Professor Emeritus, Political Science
Zysman has been a member of the UC Berkeley faculty since 1974, and is Co-Director and Co-Founder of the Berkeley Roundtable on the International Economy (BRIE), established in 1982. Zysman completed a Ph.D. in Political Science from the Massachusetts Institute of Technology (MIT) and has been honored with visiting professorships at universities throughout North America, Europe, and Asia. He has also served as a consultant to, and board member of, a number of governments, firms, and international organizations. He served as a member of the California Council on Science and Technology, 1995-2001.

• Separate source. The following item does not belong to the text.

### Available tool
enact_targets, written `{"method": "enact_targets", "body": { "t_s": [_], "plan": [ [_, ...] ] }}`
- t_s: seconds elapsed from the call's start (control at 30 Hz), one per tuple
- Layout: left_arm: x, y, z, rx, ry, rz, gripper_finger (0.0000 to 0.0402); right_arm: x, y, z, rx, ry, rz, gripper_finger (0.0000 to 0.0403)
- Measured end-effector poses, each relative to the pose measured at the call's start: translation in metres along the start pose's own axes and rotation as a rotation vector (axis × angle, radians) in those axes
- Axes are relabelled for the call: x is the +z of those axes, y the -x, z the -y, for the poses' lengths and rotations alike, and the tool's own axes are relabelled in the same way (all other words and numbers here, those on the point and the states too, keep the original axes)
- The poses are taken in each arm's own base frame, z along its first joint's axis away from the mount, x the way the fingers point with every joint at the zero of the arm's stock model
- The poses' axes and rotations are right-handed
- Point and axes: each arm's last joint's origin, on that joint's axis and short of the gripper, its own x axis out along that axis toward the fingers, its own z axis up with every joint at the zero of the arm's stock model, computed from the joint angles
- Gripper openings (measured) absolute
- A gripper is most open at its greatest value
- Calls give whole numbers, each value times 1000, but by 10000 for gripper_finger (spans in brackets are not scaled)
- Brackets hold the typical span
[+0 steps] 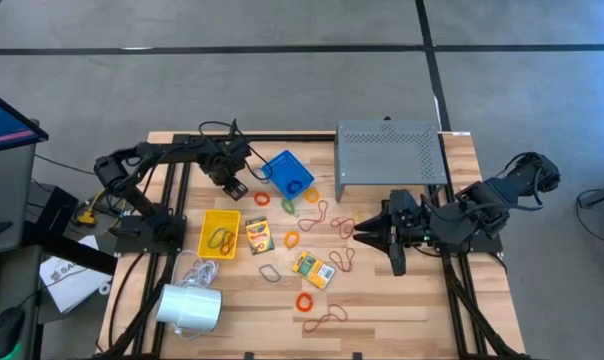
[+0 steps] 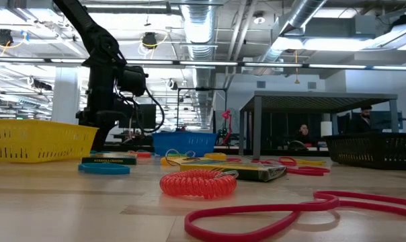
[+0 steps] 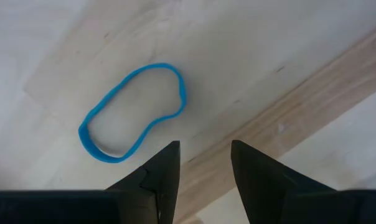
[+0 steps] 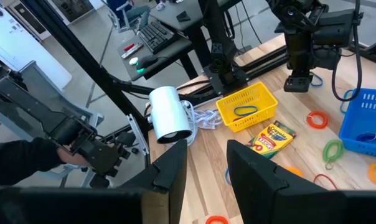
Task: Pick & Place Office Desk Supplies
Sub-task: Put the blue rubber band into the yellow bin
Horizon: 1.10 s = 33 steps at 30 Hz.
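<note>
My left gripper (image 1: 228,183) points down over the table's far left part, open, with nothing between its fingers (image 3: 205,155). A blue rubber band (image 3: 132,112) lies flat on the wood just ahead of its fingertips, untouched. My right gripper (image 1: 357,232) hangs high over the table's middle right, open and empty (image 4: 206,152). Two crayon boxes (image 1: 259,235) (image 1: 313,268) lie flat on the table. Orange, green and red rubber bands (image 1: 317,215) and a metal loop clip (image 1: 270,272) lie scattered between the arms. An orange band (image 1: 235,190) lies beside my left gripper.
A blue basket (image 1: 287,172) stands at the far middle and a yellow basket (image 1: 219,232) with bands in it at the left. The grey perforated shelf (image 1: 390,152) stands at the far right. A white cylinder with a cord (image 1: 190,305) lies near the front left edge.
</note>
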Motion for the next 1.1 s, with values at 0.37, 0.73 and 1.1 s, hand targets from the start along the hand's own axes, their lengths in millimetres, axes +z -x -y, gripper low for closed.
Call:
{"method": "enact_targets", "body": {
  "t_s": [0.37, 0.73, 1.1],
  "plan": [
    [0, 0, 0, 11, 2, 3, 136, 0, 0, 0, 0, 11, 0, 111],
    [-3, 14, 0, -44, 27, 50, 136, 0, 0, 0, 4, 17, -3, 111],
    [-11, 46, -20, -116, 302, 160, 136, 0, 0, 0, 6, 37, -3, 111]
  ]
}}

He has written has extensively on European and Japanese policy and corporate strategy; his interests also include comparative politics, Western European politics, and political economy. Business Week called Manufacturing Matters: The Myth of the Post-Industrial Economy (Basic Books, 1987), co-authored with Stephen Cohen, one of the best books of that year. He co-edited and contributed to Tracking a Transformation: E-Commerce and the Terms of Competition in Industries (Brookings Press, 2001) and Enlarging Europe: The Industrial Foundations of a New Political Reality (Berkeley, IAS Press, 1998). Other publications by Professor Zysman include The Highest Stakes: The Economic Foundations of the Next Security System (Oxford University Press, 1992), and Governments, Markets, and Growth: Finance and the Politics of Industrial Change (Cornell University Press, 1983). His most recent BRIE working paper (with Dan Brezntiz) is entitled “Escaping the Commodity Trap: Competing in the 21st Century”.